The parties that make up VLEN - the Alliance for Albanians, Alternative, the Besa Movement, and the Democratic Left - have been operating as a joint bloc ever since the coalition became part of the governing majority in 2024. The institutional fusion was inevitable: it's hard to keep five parties with five leadership ambitions aligned in the same electoral space.
The platform of the new unified party is clear, set out by spokesman Driton Sulejmani: "Our political platform is based on a centre-right orientation focused on real equality of Albanians within institutions, the rule of law, an uncompromising fight against corruption, and the substantive implementation of the Ohrid Framework Agreement."
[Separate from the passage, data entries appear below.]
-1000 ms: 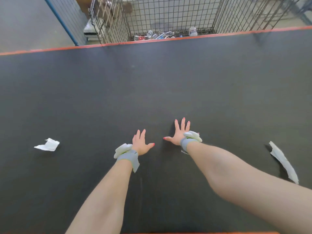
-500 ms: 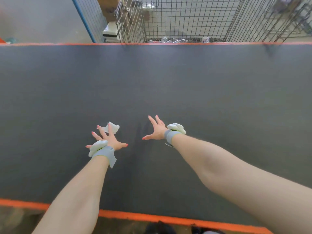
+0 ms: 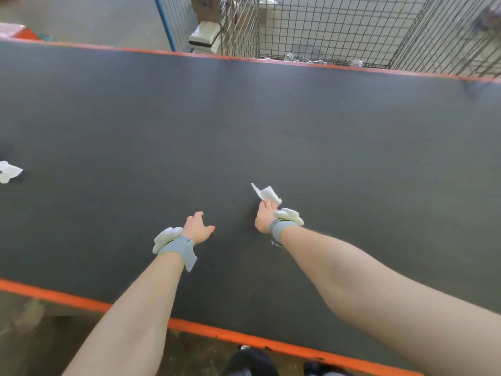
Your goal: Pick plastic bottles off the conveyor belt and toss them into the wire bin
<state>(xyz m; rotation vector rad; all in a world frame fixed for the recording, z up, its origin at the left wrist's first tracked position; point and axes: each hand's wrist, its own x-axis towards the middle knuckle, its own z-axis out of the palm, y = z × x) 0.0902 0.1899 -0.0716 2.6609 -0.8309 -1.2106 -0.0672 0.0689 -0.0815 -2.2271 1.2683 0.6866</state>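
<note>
1. Your two bare arms reach out over the dark conveyor belt (image 3: pixel 298 126), which fills most of the view between its orange near edge and orange far edge.
2. Your left hand (image 3: pixel 196 226) hangs above the belt with the thumb spread away from curled fingers, gripping nothing.
3. Your right hand (image 3: pixel 264 217) sits slightly farther out, its fingertips (image 3: pixel 268 203) at the near edge of a crumpled white scrap (image 3: pixel 265 192); whether the fingers pinch the scrap or merely touch it cannot be told from this angle.
4. Each wrist wears a grey band carrying a white device: the left wrist unit (image 3: pixel 168 238) and the right wrist unit (image 3: pixel 288 217).
5. A second white scrap (image 3: pixel 8 170) lies on the belt at the far left edge of the view, well apart from both hands.
6. The wire bin (image 3: pixel 339 25) stands just beyond the belt's far edge, at upper right.
7. The plastic bottles (image 3: pixel 306 59) show only inside the bin, low on its floor behind the orange edge, small and partly hidden.
8. A blue post (image 3: pixel 164 23) rises left of the bin, with a white bundle (image 3: pixel 203 39) between the two.
</note>
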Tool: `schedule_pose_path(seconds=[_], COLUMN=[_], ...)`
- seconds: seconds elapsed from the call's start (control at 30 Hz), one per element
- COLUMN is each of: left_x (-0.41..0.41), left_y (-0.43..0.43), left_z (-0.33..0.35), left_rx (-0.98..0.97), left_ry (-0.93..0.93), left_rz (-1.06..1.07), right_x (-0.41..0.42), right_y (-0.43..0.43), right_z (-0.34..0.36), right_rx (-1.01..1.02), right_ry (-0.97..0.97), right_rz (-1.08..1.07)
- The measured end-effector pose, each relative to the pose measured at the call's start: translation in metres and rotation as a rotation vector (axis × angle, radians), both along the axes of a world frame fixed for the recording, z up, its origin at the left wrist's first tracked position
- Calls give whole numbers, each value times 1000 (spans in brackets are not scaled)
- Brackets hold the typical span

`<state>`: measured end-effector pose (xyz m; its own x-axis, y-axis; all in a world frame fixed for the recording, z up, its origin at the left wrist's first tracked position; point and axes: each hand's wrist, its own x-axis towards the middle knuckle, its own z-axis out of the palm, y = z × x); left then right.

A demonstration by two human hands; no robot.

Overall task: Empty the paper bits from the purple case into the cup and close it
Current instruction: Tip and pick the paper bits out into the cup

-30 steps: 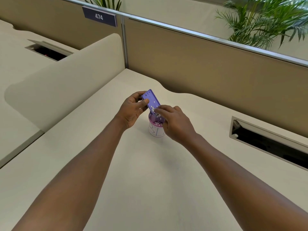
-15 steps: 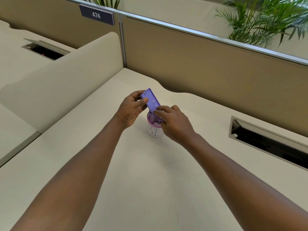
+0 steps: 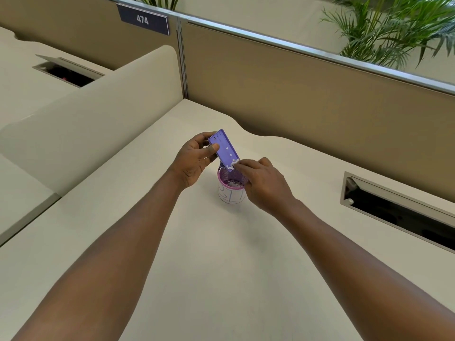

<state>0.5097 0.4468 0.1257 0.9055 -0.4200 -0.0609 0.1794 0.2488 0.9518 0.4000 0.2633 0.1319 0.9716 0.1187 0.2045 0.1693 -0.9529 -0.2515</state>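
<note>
1. The purple case (image 3: 225,150) is held tilted just above the cup (image 3: 231,190), its lower end dipping toward the cup's mouth. It is open, its inner face toward the camera.
2. White paper bits (image 3: 233,164) cluster at that low end, right over the cup; a few more are scattered higher up the inner face.
3. The left hand (image 3: 194,159) grips the upper end of the case, thumb pressed on the inner face and fingers curled behind it.
4. The right hand (image 3: 261,183) sits beside the cup, on its right; its fingertips (image 3: 240,163) are pinched in at the case's low end, touching the heap of bits, seemingly brushing them out.
5. Progress, as I judge it: emptying is well under way. Bits already lie inside the cup, but the clump at the edge and the strays above remain. Closing the case has not begun.
6. The cup stands on a cream desk (image 3: 221,267); its white side carries blue handwriting, too small to read.
7. Well beyond the cup, a dark plate (image 3: 144,19) on the partition reads "474".
</note>
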Motion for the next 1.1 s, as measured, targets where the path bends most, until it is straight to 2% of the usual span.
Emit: schedule_pose_path(seconds=[0.2,0.43,0.67,0.9,1.1], left_x=[-1,-3,-7,-7,-10], left_y=[1,3,2,4,4], left_z=[3,7,8,9,9], left_rx=[-7,7,18,12,24], left_ry=[0,-13,-26,-23,-9], left_rz=[-15,-15,-36,-18,-19], right_x=[-1,-3,-5,-12,-1], right_y=[2,9,21,23,20], right_z=[1,2,8,3,11], right_rx=[102,43,125,63,95], right_ry=[-14,-14,-61,-78,-122], right_rz=[-28,-12,-27,1,-37])
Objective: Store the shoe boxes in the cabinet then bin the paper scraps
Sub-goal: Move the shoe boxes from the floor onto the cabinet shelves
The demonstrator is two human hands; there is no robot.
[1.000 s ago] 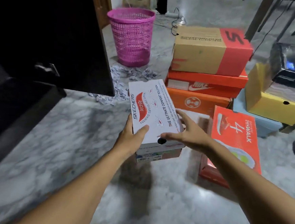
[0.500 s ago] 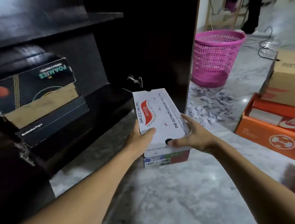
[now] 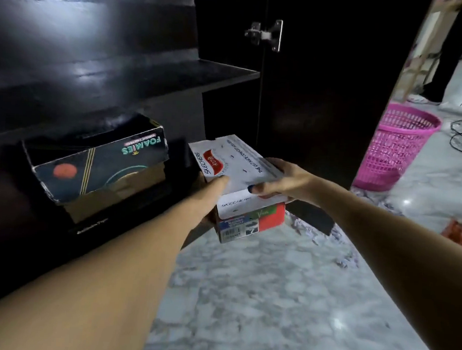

That's the rhetoric. The real questions are different. First - will the merger lift their electoral muscle, or dilute it through internal conflicts between five different leadership cliques? Albanian parties in the Balkans have spent decades trying consolidations - most end in splits after two or three years. The question is whether VLEN has the internal room for compromise, or will follow the same trajectory.
The second question is more interesting. At a moment when Macedonia is in talks over new constitutional amendments, and the Albanian electorate is central to that conversation, the weight of a single UNIFIED bloc around the Ohrid Framework Agreement could be a different kind of factor - either a wall against backsliding, or a lever for new demands. In Skopje's political geometry, this isn't only an organisational question. It's the question of how much the Albanian bloc's voice will weigh over the next five years.